Task to carry out
Starting at the line that has "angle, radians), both" and stopping after the line that has "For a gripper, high", reproduce the listing below exactly; omit everything else.
####
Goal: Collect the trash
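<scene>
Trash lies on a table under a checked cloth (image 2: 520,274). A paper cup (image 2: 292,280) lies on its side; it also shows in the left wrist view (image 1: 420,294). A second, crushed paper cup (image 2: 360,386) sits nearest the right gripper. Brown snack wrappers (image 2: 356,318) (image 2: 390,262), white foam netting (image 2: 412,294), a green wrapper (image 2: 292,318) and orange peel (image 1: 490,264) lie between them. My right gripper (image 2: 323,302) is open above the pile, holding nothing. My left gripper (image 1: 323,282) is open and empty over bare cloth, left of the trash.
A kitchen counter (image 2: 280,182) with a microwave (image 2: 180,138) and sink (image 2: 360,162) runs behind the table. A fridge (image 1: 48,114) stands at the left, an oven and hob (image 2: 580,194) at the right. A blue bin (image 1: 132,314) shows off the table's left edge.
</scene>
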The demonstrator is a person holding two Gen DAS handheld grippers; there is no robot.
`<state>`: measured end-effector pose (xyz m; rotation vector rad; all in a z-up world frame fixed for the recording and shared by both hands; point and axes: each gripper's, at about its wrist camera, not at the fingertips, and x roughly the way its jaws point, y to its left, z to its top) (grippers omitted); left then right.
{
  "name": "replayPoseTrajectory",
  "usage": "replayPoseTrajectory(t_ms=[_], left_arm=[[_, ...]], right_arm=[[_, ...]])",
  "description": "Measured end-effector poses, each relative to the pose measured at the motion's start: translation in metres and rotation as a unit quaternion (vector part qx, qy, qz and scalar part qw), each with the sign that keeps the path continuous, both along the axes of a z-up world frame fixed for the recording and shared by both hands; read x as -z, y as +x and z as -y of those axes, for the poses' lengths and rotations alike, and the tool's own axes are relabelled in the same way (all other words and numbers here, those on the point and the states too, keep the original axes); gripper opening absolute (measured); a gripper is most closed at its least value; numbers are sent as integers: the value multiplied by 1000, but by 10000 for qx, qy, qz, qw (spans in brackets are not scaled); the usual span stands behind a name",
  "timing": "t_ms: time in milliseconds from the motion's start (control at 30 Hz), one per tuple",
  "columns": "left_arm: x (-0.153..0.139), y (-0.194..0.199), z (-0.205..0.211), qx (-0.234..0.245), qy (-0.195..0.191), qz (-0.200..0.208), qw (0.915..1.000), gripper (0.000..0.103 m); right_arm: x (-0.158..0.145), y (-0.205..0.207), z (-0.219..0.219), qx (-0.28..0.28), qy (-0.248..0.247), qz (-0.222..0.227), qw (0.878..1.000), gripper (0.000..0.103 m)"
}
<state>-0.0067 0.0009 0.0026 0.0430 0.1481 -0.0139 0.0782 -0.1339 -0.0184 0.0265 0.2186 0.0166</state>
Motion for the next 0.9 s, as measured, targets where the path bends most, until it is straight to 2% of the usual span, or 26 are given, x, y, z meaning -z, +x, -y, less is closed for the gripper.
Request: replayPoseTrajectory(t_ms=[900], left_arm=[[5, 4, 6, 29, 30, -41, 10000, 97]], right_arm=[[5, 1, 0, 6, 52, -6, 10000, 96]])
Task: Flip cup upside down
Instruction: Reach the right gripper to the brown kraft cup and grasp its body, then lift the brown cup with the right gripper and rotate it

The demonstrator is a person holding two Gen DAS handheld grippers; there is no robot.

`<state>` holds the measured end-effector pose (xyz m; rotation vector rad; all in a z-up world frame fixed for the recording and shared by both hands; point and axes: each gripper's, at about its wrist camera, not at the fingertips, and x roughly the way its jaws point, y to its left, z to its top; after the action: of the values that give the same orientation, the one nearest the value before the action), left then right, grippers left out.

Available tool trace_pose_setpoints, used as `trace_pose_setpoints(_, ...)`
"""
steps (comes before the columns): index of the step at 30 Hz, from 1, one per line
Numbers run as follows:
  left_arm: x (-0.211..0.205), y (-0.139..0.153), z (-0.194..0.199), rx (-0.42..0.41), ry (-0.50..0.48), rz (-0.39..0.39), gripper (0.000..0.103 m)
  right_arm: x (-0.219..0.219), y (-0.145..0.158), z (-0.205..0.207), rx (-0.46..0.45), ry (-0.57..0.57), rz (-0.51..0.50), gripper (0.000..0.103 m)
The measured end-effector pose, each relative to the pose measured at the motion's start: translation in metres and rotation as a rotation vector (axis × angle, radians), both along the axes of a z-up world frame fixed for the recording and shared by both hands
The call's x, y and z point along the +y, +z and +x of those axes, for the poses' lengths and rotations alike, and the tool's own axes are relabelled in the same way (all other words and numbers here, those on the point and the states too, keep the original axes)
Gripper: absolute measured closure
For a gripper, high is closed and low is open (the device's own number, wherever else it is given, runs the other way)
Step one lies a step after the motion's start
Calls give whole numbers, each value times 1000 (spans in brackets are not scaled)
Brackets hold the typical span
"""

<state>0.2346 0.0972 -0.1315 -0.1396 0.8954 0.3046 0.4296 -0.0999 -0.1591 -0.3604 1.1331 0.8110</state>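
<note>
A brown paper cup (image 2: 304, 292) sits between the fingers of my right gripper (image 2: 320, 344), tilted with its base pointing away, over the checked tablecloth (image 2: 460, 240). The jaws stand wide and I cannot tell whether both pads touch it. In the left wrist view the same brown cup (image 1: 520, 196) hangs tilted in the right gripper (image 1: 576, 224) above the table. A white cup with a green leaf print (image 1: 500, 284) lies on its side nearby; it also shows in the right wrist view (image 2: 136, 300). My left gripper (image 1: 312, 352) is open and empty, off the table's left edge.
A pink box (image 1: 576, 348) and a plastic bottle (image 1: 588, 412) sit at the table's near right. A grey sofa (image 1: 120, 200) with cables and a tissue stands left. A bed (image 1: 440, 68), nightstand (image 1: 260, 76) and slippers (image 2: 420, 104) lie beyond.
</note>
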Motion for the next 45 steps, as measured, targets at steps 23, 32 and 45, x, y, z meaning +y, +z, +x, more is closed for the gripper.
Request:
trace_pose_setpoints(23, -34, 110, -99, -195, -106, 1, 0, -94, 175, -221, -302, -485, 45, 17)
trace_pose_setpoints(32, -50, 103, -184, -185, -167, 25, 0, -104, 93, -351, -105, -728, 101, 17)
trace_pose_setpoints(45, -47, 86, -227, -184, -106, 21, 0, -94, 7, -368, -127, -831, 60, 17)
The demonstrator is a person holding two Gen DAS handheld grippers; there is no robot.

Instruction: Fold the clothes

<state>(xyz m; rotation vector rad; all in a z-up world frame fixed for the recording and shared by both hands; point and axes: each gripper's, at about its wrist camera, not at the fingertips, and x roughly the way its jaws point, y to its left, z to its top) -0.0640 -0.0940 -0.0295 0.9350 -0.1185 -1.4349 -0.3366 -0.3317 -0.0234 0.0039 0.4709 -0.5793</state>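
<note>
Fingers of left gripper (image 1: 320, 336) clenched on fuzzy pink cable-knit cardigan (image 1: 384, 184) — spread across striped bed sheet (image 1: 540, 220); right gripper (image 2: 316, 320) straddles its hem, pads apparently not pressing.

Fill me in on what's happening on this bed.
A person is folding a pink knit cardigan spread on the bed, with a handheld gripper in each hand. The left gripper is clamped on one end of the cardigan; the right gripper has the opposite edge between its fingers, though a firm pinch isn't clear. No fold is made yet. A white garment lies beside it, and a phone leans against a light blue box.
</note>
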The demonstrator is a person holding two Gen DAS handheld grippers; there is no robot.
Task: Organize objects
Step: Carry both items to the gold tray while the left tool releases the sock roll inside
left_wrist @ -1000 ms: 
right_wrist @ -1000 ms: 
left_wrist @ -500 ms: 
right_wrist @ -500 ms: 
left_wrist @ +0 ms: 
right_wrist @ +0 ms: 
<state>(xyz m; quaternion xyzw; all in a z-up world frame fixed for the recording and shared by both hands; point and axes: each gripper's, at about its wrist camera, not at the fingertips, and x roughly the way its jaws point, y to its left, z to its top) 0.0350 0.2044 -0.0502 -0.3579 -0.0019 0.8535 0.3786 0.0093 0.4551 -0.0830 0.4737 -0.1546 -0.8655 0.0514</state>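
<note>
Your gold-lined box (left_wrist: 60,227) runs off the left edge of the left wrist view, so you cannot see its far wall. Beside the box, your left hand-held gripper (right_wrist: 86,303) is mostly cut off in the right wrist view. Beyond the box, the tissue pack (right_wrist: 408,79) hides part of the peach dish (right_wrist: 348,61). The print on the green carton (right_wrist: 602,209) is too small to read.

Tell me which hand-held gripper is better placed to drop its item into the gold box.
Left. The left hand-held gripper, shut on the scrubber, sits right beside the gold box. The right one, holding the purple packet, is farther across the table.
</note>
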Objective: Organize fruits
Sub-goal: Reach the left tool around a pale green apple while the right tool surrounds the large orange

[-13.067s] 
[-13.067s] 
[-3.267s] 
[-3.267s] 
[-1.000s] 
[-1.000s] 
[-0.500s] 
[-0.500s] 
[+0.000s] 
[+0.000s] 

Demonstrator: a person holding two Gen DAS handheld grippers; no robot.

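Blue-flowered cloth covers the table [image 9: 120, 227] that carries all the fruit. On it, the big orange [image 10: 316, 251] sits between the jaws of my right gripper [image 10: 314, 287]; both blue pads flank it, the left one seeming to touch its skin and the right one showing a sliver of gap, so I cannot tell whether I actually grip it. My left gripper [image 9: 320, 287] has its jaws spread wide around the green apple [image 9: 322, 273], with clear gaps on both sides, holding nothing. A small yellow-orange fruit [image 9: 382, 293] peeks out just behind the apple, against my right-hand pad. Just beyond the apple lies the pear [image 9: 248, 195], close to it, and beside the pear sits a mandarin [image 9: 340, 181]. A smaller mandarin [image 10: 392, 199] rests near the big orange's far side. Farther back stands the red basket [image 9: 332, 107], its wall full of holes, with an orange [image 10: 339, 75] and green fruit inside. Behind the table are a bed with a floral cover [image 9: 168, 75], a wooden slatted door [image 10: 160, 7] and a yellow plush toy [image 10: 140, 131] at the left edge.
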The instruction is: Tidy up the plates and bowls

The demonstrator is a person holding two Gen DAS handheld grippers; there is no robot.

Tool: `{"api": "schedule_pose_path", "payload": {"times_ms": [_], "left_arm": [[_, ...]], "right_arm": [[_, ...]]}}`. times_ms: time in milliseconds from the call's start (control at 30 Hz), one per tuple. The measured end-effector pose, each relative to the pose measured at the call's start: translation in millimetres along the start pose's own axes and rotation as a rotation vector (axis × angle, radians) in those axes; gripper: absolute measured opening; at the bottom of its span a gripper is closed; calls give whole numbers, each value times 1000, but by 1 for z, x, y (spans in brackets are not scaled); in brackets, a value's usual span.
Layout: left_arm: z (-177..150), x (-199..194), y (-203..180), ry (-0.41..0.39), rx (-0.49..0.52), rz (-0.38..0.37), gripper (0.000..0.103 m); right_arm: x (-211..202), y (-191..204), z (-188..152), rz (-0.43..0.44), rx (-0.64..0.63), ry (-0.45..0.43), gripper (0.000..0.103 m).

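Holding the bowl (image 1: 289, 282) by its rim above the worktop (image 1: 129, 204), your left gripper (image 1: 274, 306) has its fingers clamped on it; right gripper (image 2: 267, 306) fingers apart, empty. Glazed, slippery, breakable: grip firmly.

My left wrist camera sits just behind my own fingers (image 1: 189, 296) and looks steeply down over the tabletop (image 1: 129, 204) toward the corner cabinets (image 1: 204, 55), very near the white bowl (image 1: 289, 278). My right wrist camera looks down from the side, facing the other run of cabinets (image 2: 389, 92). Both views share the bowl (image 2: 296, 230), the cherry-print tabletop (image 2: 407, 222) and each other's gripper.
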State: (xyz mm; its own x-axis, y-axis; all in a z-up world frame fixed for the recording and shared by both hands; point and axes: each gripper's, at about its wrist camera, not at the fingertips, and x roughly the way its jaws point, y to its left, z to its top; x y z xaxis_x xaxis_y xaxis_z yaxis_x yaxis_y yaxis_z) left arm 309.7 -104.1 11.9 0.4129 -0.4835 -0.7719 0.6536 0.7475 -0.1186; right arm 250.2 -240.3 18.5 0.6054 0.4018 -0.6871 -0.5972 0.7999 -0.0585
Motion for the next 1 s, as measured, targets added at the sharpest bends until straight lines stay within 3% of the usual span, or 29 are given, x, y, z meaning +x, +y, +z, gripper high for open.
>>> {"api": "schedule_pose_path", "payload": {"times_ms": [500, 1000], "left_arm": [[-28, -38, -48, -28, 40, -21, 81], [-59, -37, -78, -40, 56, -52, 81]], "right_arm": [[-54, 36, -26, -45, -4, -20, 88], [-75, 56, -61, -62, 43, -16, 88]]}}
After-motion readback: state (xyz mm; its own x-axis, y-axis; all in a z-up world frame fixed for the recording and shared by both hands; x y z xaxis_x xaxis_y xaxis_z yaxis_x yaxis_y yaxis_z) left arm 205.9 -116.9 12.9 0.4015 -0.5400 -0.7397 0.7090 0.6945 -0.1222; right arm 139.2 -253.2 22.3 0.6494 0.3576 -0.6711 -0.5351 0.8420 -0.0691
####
Task result
The measured end-effector pose, each relative to the pose measured at the motion's start: translation in metres and rotation as a rotation vector (axis × angle, radians), both along the axes of a z-up world frame fixed for the recording and shared by both hands
The call's x, y and z point along the +y, +z and +x of those axes, for the poses' lengths and rotations alike, and the tool's own axes are relabelled in the same way (all other words and numbers here, those on the point and the states too, keep the original axes)
Gripper: absolute measured closure
For a gripper, high is closed and low is open (the device's own number, wherever else it is given, runs the other way)

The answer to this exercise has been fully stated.